EXERCISE GOAL →
Could you restate word for word each line from the top of the listing below through the line containing "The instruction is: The"? Keep the pictures out.

········

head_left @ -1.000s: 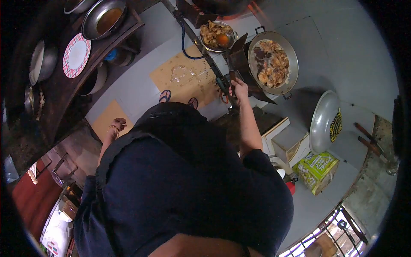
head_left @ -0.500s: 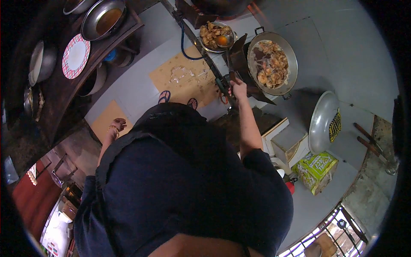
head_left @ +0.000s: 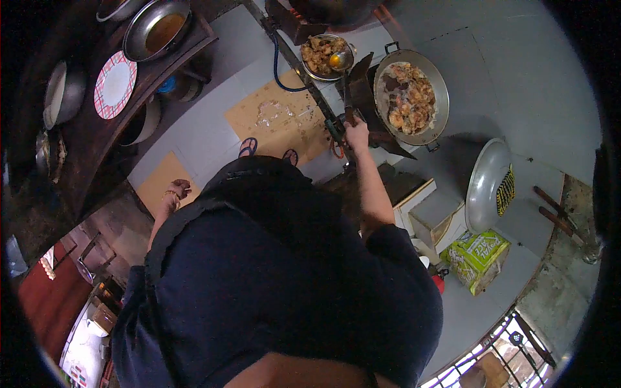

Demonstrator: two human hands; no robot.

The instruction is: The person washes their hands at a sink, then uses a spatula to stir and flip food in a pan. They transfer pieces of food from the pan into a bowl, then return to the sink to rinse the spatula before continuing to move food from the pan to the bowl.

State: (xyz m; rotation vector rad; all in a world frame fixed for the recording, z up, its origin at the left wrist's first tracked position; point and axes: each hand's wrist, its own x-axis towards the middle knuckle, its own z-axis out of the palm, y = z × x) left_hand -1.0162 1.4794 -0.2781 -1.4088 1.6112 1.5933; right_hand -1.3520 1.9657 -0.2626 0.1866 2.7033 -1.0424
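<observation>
My right hand [head_left: 356, 135] is wrapped round the dark handle of a ladle [head_left: 348, 97]. The ladle's round bowl rests over browned fried pieces in a metal pan [head_left: 319, 77], with a little orange liquid shining in it. Just right of that hand is a large wok [head_left: 444, 103] holding pieces of food in pale, bubbling liquid. My left hand [head_left: 180, 188], with a bracelet at the wrist, hangs low at my side. Its fingers are curled in and nothing shows in them.
A dark wooden table [head_left: 184, 55] at the left bears a pan of brown liquid [head_left: 163, 32] and a checked-rim plate [head_left: 115, 87]. To the right lie a big metal basin [head_left: 482, 187], a green bag [head_left: 475, 255] and tongs-like long-handled tools [head_left: 557, 220]. Cardboard [head_left: 278, 116] covers the floor.
My right hand has shifted slightly left, and the ladle's bowl has moved a little right and turned. Less orange liquid shows in it. My left hand looks the same.
</observation>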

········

OUTPUT BELOW →
head_left @ -1.000s: 
head_left @ -0.500s: 
head_left @ +0.000s: 

Demonstrator: two human hands; no robot.

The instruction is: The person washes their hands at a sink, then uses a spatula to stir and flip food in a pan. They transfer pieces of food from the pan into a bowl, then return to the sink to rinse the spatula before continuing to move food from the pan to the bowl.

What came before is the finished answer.